Please write out, exactly, every line of the listing from its first line through the one that includes "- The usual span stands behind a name".

++++ DATASET SECTION

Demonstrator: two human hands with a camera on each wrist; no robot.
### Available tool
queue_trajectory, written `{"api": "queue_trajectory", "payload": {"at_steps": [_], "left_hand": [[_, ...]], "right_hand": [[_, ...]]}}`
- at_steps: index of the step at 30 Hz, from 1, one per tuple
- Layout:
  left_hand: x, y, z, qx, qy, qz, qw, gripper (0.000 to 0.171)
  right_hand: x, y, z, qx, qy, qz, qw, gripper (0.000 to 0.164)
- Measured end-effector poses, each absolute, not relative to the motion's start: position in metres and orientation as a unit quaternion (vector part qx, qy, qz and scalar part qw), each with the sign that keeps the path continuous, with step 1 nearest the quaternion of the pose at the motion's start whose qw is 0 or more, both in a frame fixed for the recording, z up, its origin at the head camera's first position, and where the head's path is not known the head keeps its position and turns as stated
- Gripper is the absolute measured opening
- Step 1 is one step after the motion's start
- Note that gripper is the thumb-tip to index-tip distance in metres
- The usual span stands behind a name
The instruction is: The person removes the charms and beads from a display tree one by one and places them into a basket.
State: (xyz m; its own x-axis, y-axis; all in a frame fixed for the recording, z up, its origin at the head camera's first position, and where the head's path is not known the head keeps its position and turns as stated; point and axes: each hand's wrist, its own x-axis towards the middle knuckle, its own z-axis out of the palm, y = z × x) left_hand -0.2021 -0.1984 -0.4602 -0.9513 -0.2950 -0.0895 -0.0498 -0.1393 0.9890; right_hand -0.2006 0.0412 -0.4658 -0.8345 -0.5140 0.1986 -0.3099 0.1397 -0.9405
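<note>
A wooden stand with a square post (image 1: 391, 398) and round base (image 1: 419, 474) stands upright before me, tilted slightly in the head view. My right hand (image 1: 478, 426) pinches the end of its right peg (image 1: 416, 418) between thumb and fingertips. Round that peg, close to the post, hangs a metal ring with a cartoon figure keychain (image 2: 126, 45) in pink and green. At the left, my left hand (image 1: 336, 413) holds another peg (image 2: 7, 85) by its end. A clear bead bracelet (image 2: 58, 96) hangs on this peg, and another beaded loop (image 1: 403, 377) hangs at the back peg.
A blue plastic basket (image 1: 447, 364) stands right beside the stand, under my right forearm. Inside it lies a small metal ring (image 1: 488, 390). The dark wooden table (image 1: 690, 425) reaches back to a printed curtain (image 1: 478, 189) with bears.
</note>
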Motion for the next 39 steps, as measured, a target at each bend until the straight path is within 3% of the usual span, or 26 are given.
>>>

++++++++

__EXERCISE ANSWER__:
Demonstrator: two human hands with a camera on each wrist; no robot.
### Available tool
queue_trajectory, written `{"api": "queue_trajectory", "payload": {"at_steps": [_], "left_hand": [[_, ...]], "right_hand": [[_, ...]]}}`
- at_steps: index of the step at 30 Hz, from 1, one per tuple
- Layout:
  left_hand: x, y, z, qx, qy, qz, qw, gripper (0.000 to 0.171)
  right_hand: x, y, z, qx, qy, qz, qw, gripper (0.000 to 0.164)
- Measured end-effector poses, each absolute, not relative to the motion's start: position in metres and orientation as a unit quaternion (vector part qx, qy, qz and scalar part qw), each with the sign that keeps the path continuous, with step 1 nearest the quaternion of the pose at the motion's start whose qw is 0 or more, both in a frame fixed for the recording, z up, its origin at the head camera's first position, and where the head's path is not known the head keeps its position and turns as stated
- Gripper is the absolute measured opening
- Step 1 is one step after the motion's start
- Note that gripper is the thumb-tip to index-tip distance in metres
- The usual span stands behind a name

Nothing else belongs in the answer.